# CIRCC certification - anyone can give pointers



## davidskm (Dec 9, 2011)

I am looking into taking the CIRCC exam within the next year, I was wondering if anyone can give pointers, resources & sites to help study and or networking any one who is circc certified willing to help withgiving direct contact info for any questions as I study for the exam!


----------



## heatheralayna (Dec 9, 2011)

Dr Z and his study guide (which he wrote for the AAPC) is invaluable.  I also purchase the practice exams for the CIRCC, they are online and you can take them as many times as you want.

I did not take any classes, not really any convenient for me, since I am working full time.  

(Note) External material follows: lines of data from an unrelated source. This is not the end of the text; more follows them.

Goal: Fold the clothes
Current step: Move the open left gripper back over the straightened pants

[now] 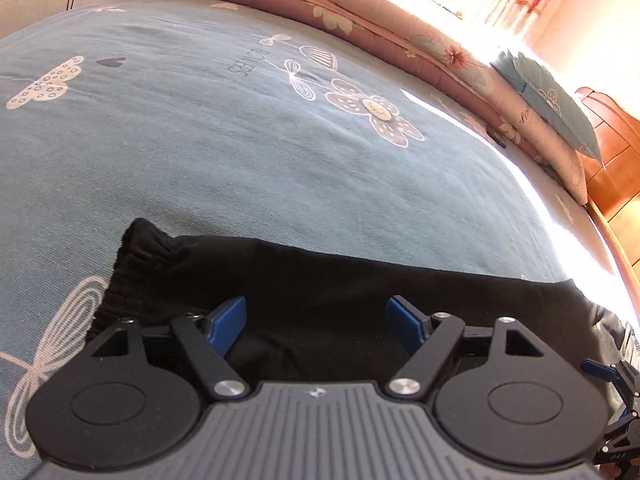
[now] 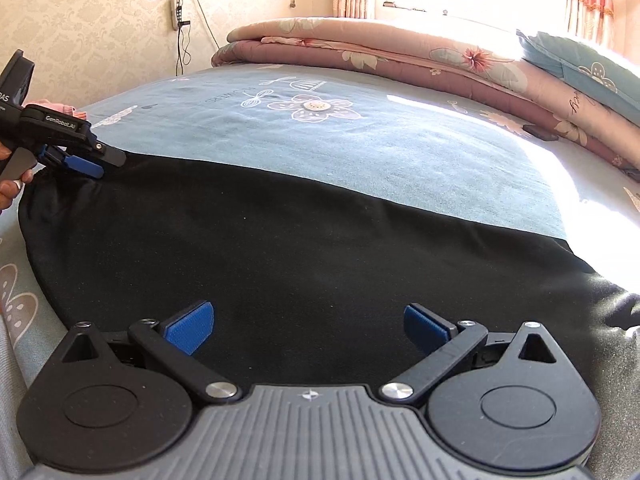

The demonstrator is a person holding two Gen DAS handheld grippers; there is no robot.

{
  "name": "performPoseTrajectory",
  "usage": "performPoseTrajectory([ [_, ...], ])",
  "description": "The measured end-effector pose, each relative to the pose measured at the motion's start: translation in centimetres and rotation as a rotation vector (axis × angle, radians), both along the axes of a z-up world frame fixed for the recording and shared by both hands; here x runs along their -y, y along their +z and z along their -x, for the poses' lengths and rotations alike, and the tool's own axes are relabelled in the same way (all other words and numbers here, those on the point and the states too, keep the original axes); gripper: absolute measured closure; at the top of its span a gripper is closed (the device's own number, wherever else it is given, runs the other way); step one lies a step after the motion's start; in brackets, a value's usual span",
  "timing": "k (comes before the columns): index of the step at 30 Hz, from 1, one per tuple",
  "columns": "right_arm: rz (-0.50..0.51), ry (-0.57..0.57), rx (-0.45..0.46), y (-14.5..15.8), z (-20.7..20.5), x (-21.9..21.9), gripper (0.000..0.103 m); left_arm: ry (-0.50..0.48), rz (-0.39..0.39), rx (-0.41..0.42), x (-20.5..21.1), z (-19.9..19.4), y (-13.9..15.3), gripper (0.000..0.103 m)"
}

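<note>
Two grippers work over one black garment (image 2: 280, 248) spread flat on a blue flowered bedsheet (image 2: 360, 140), along the bed's near edge. Toward the left end of the cloth, by its gathered waistband (image 1: 136, 256), the left gripper (image 1: 316, 322) hovers with its blue pads (image 1: 228, 320) spread wide and nothing pinched between them; a hand (image 2: 10, 188) grips its handle. Further right, over the middle of the garment, the right gripper (image 2: 308, 324) also stands spread, its pads (image 2: 192, 326) apart above the dark fabric, holding nothing. Along the bed's far edge lies a folded pink quilt (image 2: 360, 52), and at the far right corner a blue pillow (image 2: 584, 68) rests on it.
</note>
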State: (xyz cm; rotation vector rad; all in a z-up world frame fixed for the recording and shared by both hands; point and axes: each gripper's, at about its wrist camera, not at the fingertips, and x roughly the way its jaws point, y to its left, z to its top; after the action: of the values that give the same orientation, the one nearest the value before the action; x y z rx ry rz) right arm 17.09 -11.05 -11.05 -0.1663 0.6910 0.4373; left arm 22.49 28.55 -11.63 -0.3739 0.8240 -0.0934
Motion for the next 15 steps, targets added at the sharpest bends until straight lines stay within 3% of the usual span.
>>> performPoseTrajectory([
  [4, -0.033, -0.036, -0.055, -1.4, -0.7, 1.5, 0.000, 0.022, -0.079, 0.055, 0.6, 1.3, 1.9, 0.024],
  [8, -0.032, -0.028, -0.048, -2.0, -0.6, 1.7, 0.000, -0.064, -0.064, 0.108, 2.6, 1.7, 3.1, 0.017],
  [11, -0.034, -0.026, -0.036, -2.3, -0.5, 1.6, 0.000, -0.091, -0.083, 0.077, 3.5, 1.3, 2.1, 0.016],
  [15, -0.034, -0.017, -0.025, -2.3, -0.2, 1.7, 0.000, -0.055, -0.084, 0.000, 3.1, 1.1, -0.4, 0.017],
])
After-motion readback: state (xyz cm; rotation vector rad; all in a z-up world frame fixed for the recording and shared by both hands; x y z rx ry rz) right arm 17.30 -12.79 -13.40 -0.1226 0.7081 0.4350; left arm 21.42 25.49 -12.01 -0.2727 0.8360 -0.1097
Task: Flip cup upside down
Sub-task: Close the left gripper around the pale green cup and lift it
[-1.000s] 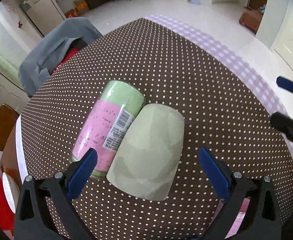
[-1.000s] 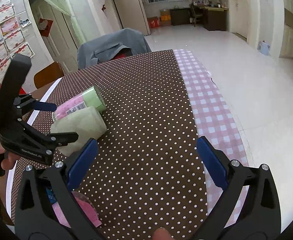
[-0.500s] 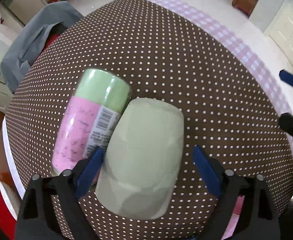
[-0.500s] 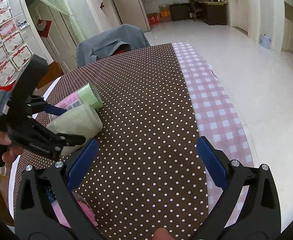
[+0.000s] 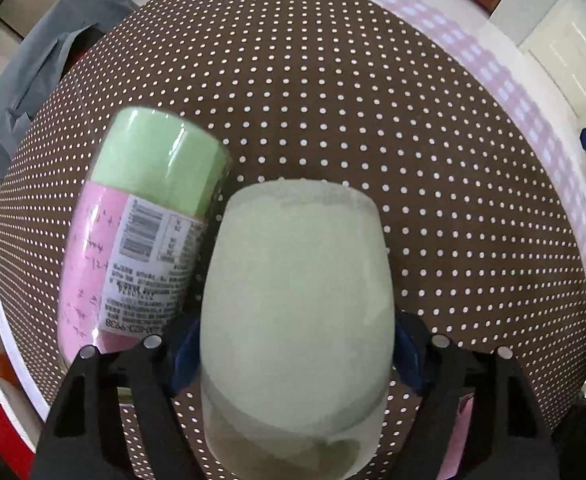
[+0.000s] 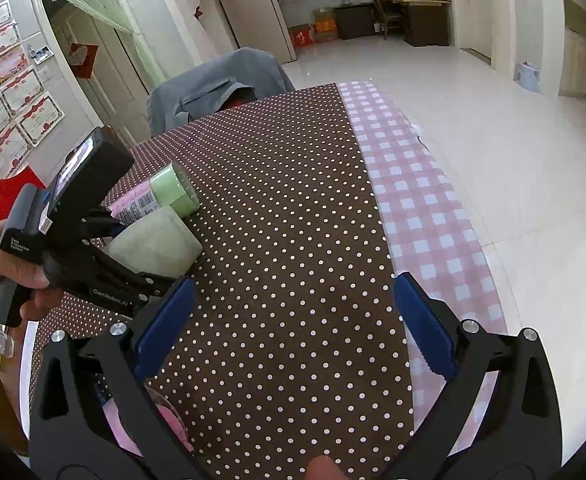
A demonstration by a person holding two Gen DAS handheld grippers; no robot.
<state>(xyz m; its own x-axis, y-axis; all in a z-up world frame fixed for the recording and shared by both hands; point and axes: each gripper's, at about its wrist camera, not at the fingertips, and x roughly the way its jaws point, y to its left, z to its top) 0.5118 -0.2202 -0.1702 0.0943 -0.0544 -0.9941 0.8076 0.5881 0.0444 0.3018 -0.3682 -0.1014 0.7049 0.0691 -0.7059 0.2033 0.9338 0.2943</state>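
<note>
Where dotted brown tablecloth [image 6: 277, 240] meets white floor [image 6: 473, 92] | left tool [image 5: 293, 344] pinching cup [image 5: 297, 300] | right tool [image 6: 289, 320] spread

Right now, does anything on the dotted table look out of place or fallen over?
Yes. The pale green cup and the pink-and-green labelled bottle both lie on their sides, side by side. The left gripper straddles the cup. No spill shows.
</note>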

I do suggest you have lots of regular coding experience, and at least some experience with IR.

you can feel free to contact me directly if you have any further questions.

Enjoy!  remember, one bite at a time...

Heather Shaw, CPC, CIRCC


----------



## Jim Pawloski (Dec 9, 2011)

heatheralayna said:


> Dr Z and his study guide (which he wrote for the AAPC) is invaluable.  I also purchase the practice exams for the CIRCC, they are online and you can take them as many times as you want.
> 
> I did not take any classes, not really any convenient for me, since I am working full time.
> 
> ...



Heather,
Can you say where you found those on line tests?  That will help.
Krist_d, you can also use me for any questions.  Just to let you know, it's just not angiography and heart caths.  There is many more area you will need to know.
Good Luck,
Jim Pawloski, CIRCC


----------



## donnajrichmond (Dec 12, 2011)

Jim Pawloski said:


> Heather,
> Can you say where you found those on line tests?  That will help.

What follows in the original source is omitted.